• [ACTIVITY]: Output the full listing that appears below, exactly as it is presented.

• [AVAILABLE DATA]:
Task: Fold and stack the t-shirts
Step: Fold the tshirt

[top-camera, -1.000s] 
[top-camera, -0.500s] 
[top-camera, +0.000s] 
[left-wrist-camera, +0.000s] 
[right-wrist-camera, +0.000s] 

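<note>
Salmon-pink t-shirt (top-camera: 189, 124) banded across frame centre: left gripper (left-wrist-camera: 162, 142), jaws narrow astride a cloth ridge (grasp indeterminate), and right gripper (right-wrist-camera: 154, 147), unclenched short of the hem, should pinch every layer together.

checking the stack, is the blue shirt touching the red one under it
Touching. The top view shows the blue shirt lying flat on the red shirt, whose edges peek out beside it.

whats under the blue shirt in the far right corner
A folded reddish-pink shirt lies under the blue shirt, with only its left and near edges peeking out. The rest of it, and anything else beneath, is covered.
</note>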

• [THE ANSWER]:
Task: Fold and stack the t-shirts
Step: Fold the tshirt

[top-camera, -1.000s] 
[top-camera, -0.500s] 
[top-camera, +0.000s] 
[left-wrist-camera, +0.000s] 
[right-wrist-camera, +0.000s] 

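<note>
Salmon-pink t-shirt (top-camera: 189, 124) banded across frame centre: left gripper (left-wrist-camera: 162, 142), jaws narrow astride a cloth ridge (grasp indeterminate), and right gripper (right-wrist-camera: 154, 147), unclenched short of the hem, should pinch every layer together.

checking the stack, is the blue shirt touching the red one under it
Touching. The top view shows the blue shirt lying flat on the red shirt, whose edges peek out beside it.

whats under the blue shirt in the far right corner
A folded reddish-pink shirt lies under the blue shirt, with only its left and near edges peeking out. The rest of it, and anything else beneath, is covered.
</note>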

The exercise is done, with nothing more to add.